Desde entonces cuando pienso en él, no puedo evitar hacerme la misma pregunta: ¿estará vivo o muerto? No lo se. Sólo en las tinieblas de mis recuerdos sigue pegada la boba calcomanía del América y los grandes ojos verdes de Marito siguen pareciéndome luminosos junto a su piel morena. Marito mi primo, Marito mi hermano, perdido por siempre sin que yo pueda hacer nada para volver a verlo jamas.

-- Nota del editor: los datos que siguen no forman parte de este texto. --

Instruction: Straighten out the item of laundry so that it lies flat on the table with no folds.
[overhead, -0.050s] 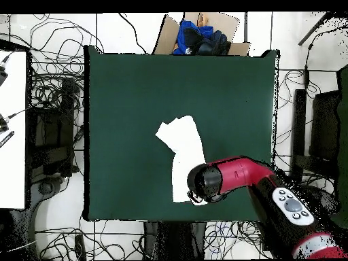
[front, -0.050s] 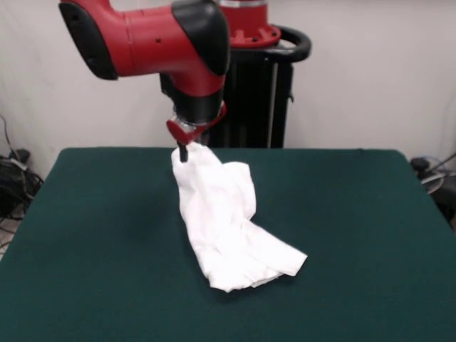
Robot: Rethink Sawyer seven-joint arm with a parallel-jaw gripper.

Ahora cuando enseño Nietzsche en la Facultad de Filosofía y Letras, les pido a mis alumnos que no compren ediciones EDAF, pues son muy malas traducciones. Les explico que La voluntad de poderío de EDAF realmente es la agrupación de una serie de fragmentos póstumos, en fin… pero yo mantengo en mi librero mi edición EDAF, con su cuestionable título: "La voluntad de poderío". Cuando lo veo en la estantería, siento que mi vida se parece a una balsa que avanza y conforme lo hace, va dejando atrás a tantos seres amados... y en ocasiones en sueños me atrevo a voltear la mirada hacia ellos, hacia donde creo haberlos perdido y grito sus nombres, esperando escuchar alguna respuesta que me indique que están bien, que están lejos de mi, pero que están bien...
De Marito casi siempre escucho su recuerdo, acaso su risa, su piel morena, su mirada del color del agua… y si tengo suerte, escucho su voz, que como viejo eco de su presencia, en mis noches a solas, se apaga.